WHAT TO DO:
Repeat the data verbatim.

-- MATERIAL FOR THE TASK follows --

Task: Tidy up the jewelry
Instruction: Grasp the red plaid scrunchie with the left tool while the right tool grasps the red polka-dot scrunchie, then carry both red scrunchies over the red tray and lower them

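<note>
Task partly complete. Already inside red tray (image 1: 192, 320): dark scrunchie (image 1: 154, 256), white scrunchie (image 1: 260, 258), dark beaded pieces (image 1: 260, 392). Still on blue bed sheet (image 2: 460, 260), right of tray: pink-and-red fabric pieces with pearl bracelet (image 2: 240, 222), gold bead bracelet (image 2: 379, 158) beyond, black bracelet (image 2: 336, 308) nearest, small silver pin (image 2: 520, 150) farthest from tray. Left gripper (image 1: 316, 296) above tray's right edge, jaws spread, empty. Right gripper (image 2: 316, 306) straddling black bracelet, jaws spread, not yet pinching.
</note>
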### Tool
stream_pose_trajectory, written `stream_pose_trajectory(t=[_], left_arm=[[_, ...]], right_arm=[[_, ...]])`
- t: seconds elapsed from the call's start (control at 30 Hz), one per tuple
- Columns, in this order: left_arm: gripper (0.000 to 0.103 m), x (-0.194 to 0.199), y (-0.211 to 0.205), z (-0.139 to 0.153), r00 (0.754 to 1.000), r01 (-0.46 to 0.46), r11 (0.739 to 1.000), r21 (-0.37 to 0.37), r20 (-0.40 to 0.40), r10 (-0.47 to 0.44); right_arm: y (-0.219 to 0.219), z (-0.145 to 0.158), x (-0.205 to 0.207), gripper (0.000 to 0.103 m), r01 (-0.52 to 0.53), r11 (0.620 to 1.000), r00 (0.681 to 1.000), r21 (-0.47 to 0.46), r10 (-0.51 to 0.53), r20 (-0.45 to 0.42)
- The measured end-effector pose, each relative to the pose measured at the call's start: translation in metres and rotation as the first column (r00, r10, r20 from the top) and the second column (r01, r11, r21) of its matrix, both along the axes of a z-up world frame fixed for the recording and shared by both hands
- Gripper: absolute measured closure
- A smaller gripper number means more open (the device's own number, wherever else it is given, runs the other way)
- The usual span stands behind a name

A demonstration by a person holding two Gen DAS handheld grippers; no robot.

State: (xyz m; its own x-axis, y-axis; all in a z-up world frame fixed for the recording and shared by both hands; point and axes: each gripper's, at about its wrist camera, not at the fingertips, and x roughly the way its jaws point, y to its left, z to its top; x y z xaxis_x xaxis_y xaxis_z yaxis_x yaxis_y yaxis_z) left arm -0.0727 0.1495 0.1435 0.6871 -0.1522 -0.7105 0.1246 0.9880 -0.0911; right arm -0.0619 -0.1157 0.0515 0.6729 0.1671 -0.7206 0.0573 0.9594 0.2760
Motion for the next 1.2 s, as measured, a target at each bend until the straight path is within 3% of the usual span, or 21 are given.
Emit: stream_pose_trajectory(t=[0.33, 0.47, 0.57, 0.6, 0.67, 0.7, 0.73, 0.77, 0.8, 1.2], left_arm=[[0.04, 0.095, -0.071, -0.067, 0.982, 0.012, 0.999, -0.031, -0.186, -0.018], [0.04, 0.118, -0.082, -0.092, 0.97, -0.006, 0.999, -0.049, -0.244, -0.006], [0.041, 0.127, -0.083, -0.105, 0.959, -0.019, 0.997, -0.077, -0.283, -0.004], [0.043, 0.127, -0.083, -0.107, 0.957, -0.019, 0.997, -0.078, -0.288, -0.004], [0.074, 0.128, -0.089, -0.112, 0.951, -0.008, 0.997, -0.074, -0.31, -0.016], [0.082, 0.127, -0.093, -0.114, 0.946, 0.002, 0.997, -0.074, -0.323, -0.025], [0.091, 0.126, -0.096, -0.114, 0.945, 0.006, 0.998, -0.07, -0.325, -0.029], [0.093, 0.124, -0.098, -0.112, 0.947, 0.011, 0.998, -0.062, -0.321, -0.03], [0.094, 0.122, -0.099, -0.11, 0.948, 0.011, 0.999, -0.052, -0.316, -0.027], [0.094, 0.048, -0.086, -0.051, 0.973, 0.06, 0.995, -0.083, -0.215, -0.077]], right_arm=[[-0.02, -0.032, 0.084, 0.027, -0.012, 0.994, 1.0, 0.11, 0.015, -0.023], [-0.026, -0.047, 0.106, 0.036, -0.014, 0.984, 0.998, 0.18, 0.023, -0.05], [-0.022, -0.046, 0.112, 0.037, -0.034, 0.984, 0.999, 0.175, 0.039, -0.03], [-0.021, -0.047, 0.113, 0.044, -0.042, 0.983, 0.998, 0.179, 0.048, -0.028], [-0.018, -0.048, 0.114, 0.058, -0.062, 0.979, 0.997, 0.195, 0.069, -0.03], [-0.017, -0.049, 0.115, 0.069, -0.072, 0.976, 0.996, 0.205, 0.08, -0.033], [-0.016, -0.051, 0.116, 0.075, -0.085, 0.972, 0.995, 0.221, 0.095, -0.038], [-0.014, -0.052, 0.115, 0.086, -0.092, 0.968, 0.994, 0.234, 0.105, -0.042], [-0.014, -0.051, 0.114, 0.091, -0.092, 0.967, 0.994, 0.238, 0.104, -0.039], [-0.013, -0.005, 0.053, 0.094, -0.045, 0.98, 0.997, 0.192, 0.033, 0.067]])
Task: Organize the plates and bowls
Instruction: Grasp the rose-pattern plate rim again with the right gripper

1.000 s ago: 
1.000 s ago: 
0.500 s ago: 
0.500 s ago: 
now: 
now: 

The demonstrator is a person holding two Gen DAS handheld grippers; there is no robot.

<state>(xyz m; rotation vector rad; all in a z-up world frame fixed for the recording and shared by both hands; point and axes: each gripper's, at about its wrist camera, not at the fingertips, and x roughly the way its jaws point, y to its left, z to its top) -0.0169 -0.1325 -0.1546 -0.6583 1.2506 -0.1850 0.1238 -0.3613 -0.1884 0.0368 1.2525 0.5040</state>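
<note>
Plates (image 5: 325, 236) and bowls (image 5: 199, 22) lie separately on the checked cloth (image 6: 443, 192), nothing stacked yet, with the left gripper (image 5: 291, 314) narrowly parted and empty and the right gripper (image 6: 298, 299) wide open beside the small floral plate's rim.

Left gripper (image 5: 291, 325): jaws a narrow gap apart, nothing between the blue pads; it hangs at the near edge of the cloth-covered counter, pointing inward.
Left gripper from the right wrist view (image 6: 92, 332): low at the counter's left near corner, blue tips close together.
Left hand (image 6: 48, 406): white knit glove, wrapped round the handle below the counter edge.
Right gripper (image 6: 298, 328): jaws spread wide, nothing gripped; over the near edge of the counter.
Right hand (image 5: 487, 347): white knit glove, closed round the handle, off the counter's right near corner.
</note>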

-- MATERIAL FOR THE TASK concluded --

REPLY TO THE TASK:
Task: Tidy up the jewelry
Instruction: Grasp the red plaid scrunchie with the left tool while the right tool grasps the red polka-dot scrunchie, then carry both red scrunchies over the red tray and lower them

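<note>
Task partly complete. Already inside red tray (image 1: 192, 320): dark scrunchie (image 1: 154, 256), white scrunchie (image 1: 260, 258), dark beaded pieces (image 1: 260, 392). Still on blue bed sheet (image 2: 460, 260), right of tray: pink-and-red fabric pieces with pearl bracelet (image 2: 240, 222), gold bead bracelet (image 2: 379, 158) beyond, black bracelet (image 2: 336, 308) nearest, small silver pin (image 2: 520, 150) farthest from tray. Left gripper (image 1: 316, 296) above tray's right edge, jaws spread, empty. Right gripper (image 2: 316, 306) straddling black bracelet, jaws spread, not yet pinching.
</note>
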### Tool
stream_pose_trajectory, written `stream_pose_trajectory(t=[_], left_arm=[[_, ...]], right_arm=[[_, ...]])`
- t: seconds elapsed from the call's start (control at 30 Hz), one per tuple
- Columns, in this order: left_arm: gripper (0.000 to 0.103 m), x (-0.194 to 0.199), y (-0.211 to 0.205), z (-0.139 to 0.153), r00 (0.754 to 1.000), r01 (-0.46 to 0.46), r11 (0.739 to 1.000), r21 (-0.37 to 0.37), r20 (-0.40 to 0.40), r10 (-0.47 to 0.44); right_arm: y (-0.219 to 0.219), z (-0.145 to 0.158), x (-0.205 to 0.207), gripper (0.000 to 0.103 m), r01 (-0.52 to 0.53), r11 (0.620 to 1.000), r00 (0.681 to 1.000), r21 (-0.47 to 0.46), r10 (-0.51 to 0.53), r20 (-0.45 to 0.42)
- The measured end-effector pose, each relative to the pose measured at the call's start: translation in metres and rotation as the first column (r00, r10, r20 from the top) and the second column (r01, r11, r21) of its matrix, both along the axes of a z-up world frame fixed for the recording and shared by both hands
- Gripper: absolute measured closure
- A smaller gripper number means more open (the device's own number, wherever else it is given, runs the other way)
- The usual span stands behind a name

A demonstration by a person holding two Gen DAS handheld grippers; no robot.

State: (xyz m; its own x-axis, y-axis; all in a z-up world frame fixed for the recording and shared by both hands; point and axes: each gripper's, at about its wrist camera, not at the fingertips, and x roughly the way its jaws point, y to its left, z to its top; x y z xaxis_x xaxis_y xaxis_z yaxis_x yaxis_y yaxis_z) left arm -0.0727 0.1495 0.1435 0.6871 -0.1522 -0.7105 0.1246 0.9880 -0.0911; right arm -0.0619 -0.1157 0.0515 0.6729 0.1671 -0.7206 0.0573 0.9594 0.2760
Motion for the next 1.2 s, as measured, a target at each bend until the straight path is within 3% of the usual span, or 21 are given.
Emit: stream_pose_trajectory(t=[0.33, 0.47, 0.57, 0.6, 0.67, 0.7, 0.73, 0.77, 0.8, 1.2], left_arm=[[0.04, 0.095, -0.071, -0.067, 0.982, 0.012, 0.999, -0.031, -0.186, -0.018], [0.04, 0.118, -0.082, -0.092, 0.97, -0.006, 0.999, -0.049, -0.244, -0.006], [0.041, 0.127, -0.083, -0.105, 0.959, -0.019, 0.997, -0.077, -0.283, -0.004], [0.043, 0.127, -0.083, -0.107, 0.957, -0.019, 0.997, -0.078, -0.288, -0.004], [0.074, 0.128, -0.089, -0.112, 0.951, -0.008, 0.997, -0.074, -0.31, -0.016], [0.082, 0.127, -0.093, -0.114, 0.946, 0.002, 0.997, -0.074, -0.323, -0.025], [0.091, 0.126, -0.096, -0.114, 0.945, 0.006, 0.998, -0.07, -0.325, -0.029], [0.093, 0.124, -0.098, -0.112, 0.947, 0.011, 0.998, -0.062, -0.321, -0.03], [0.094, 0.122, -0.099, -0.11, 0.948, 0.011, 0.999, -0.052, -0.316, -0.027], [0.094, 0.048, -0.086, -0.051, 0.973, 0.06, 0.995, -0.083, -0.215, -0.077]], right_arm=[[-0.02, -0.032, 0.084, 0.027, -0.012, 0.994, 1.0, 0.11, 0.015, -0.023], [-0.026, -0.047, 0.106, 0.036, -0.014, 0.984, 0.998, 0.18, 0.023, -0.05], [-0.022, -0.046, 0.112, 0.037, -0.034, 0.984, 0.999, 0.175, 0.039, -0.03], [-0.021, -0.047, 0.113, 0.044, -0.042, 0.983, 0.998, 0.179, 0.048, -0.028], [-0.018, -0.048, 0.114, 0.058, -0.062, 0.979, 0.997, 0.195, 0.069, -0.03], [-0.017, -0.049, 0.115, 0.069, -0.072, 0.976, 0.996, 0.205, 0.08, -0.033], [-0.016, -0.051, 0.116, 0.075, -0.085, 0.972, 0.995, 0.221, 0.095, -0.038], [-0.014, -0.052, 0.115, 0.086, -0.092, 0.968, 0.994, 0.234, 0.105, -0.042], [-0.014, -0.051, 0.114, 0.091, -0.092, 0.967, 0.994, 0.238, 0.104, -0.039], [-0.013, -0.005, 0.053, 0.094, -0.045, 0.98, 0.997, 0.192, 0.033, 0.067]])
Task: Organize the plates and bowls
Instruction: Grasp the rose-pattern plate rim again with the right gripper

1.000 s ago: 
1.000 s ago: 
0.500 s ago: 
0.500 s ago: 
now: 
now: 

The demonstrator is a person holding two Gen DAS handheld grippers; there is no robot.

<state>(xyz m; rotation vector rad; all in a z-up world frame fixed for the recording and shared by both hands; point and axes: each gripper's, at about its wrist camera, not at the fingertips, and x roughly the way its jaws point, y to its left, z to its top) -0.0169 -0.1325 -0.1546 -0.6583 1.2506 -0.1850 0.1238 -0.3613 -0.1884 0.0368 1.2525 0.5040</state>
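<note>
Plates (image 5: 325, 236) and bowls (image 5: 199, 22) lie separately on the checked cloth (image 6: 443, 192), nothing stacked yet, with the left gripper (image 5: 291, 314) narrowly parted and empty and the right gripper (image 6: 298, 299) wide open beside the small floral plate's rim.

Left gripper (image 5: 291, 325): jaws a narrow gap apart, nothing between the blue pads; it hangs at the near edge of the cloth-covered counter, pointing inward.
Left gripper from the right wrist view (image 6: 92, 332): low at the counter's left near corner, blue tips close together.
Left hand (image 6: 48, 406): white knit glove, wrapped round the handle below the counter edge.
Right gripper (image 6: 298, 328): jaws spread wide, nothing gripped; over the near edge of the counter.
Right hand (image 5: 487, 347): white knit glove, closed round the handle, off the counter's right near corner.
</note>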

Nothing else is needed to complete the exercise.